A question of taxonomies

Kristina Anguelova, senior advisor and consultant on green finance strategy APAC at the World Wildlife Fund, told the conference that regulation was moving in the right direction, guided by hubs such as Singapore and Hong Kong.

She added that the unofficial rivalry between Hong Kong and Singapore in terms of developing regulatory taxonomies was having a positive effect on the transition finance landscape in the region.

“I think the competition between Singapore and Hong Kong in this case is a good thing because it’s advancing regulation in the region quite a bit,” she said. “The Singapore Asia Taxonomy lays out transition taxonomy criteria across eight sectors.”

While the regulation is tailored to Singapore, she said she believed it would lay foundations for others to follow.

“It’s so important as a regulatory piece because it can serve as an incentive for investors to start to scale transition finance comfortably and confidently without the loopholes and the risks of potentially being accused of greenwashing,” she said.

In terms of biodiversity, she highlighted the nascent stage of biodiversity finance compared to climate finance, discussing the need for capacity building, regulatory clarity, and financial instruments to support nature-based solutions.

A case in point, she said, is the International Sustainability Standards Board (ISSB) which is developing standards aimed at developing a high-quality, comprehensive global baseline of sustainability disclosures focussed on the needs of investors and the financial markets.

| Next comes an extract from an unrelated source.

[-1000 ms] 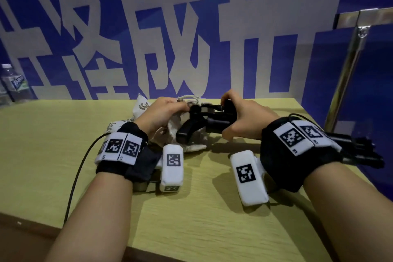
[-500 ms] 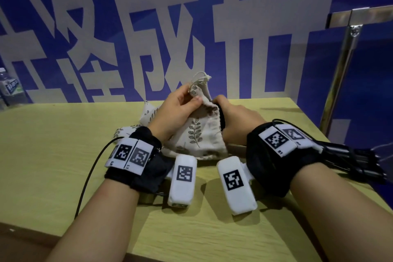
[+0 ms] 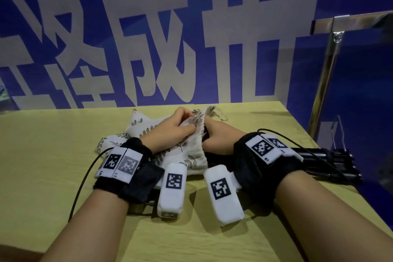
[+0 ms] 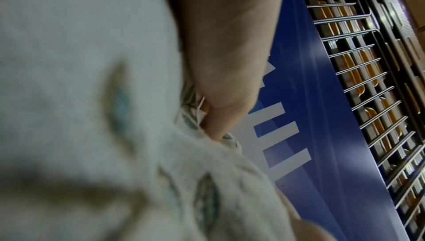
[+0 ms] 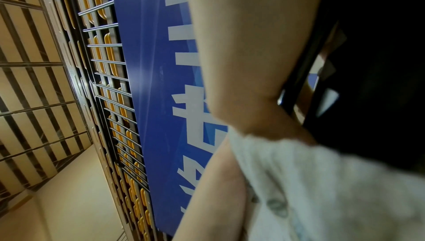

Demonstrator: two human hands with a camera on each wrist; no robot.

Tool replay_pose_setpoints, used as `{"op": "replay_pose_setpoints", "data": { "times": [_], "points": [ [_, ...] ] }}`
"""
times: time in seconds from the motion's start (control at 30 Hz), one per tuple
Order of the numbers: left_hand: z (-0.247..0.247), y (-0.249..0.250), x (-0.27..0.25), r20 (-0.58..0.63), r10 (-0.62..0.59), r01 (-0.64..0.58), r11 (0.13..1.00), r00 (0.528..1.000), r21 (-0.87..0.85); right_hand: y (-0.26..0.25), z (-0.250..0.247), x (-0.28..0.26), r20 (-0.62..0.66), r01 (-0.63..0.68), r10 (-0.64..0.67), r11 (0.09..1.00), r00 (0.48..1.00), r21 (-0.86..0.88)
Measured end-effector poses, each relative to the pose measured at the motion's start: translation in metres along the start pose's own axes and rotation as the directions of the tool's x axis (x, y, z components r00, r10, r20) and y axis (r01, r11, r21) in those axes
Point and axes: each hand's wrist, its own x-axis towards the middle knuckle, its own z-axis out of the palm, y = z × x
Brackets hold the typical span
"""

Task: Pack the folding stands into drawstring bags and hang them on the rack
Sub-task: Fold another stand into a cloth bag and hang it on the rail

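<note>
Cream cloth printed with leaves fills the middle of what I see: the drawstring bag [image 3: 187, 153] sits on the yellow worktop [image 3: 53, 155], bunched between both of my hands. My left hand [image 3: 170, 132] has its grip closed on the bag, thumb and fingers pinching the fabric near the mouth; the left wrist view shows a finger [image 4: 220, 117] pressed into the gathered cloth [image 4: 92, 99]. My right hand [image 3: 219, 136] lies just right of the bag, touching it, its fingers curled at the dark opening. In the right wrist view those fingers wrap a black folding stand [image 5: 368, 63] right against the bag's edge [image 5: 322, 190], so that grip is closed on the stand. How far the stand has gone into the bag I cannot tell. The bag's cord [image 3: 219, 115] loops out behind the bag, beyond my right hand. More leaf-print bags [image 3: 136, 125] lie behind and to the left of the bag, under my left wrist. Further right of the bag, past my right wrist, another black folded stand [image 3: 331, 161] rests near the worktop's edge. A metal rack post [image 3: 327, 70] rises beyond that edge.
</note>
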Motion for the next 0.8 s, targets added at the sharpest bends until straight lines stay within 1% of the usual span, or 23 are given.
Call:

“On biodiversity, I think we’re moving a bit slowly, but we’re getting there. Obviously coming from a science-based NGO, efforts can never be fast enough,” she said. “But the good news is that the ISSB will also be integrating the TNFD or the Task Force for Nature-related Financial Disclosures soon.

“Those jurisdictions that have adopted or committed to the ISSB will also be adopting those nature regulations.”

The challenge as always, she added, was that regulators had to strike a balance between mitigating financial risk and overregulating such that it slowed economic development.

Blended solutions

Building capacity, both speakers argued, would be critical to transition finance solutions to climate change and that new instruments, particularly in blended finance, were likely to be leading the charge.

“We are seeing beyond transition bonds to different types of instruments that are designed to go into blended finance structures such as transition credits which are based on the assumption that we can get carbon savings out of early retirement of coal-fired power plants,” Anguelova said.

One avenue that was currently being explored in a number of jurisdictions was concessionary capital: i.e. loans, grants, or equity investments provided on more favourable terms than those available in the market.

These terms could include lower interest rates, longer repayment periods, grace periods, or partial guarantees.

Of these instruments, Basu said, guarantees were evolving as one of the methods currently being pursued in several markets.

“What we are also seeing is that, apart from concessionary capital, a lot of public institutions are more comfortable with providing guarantees instead of direct capital because that then keeps the overall cost of capital down,” Basu said.

“It might be at a very nascent stage – and it is difficult to say if this is going to be the future – but it is developing,” he said.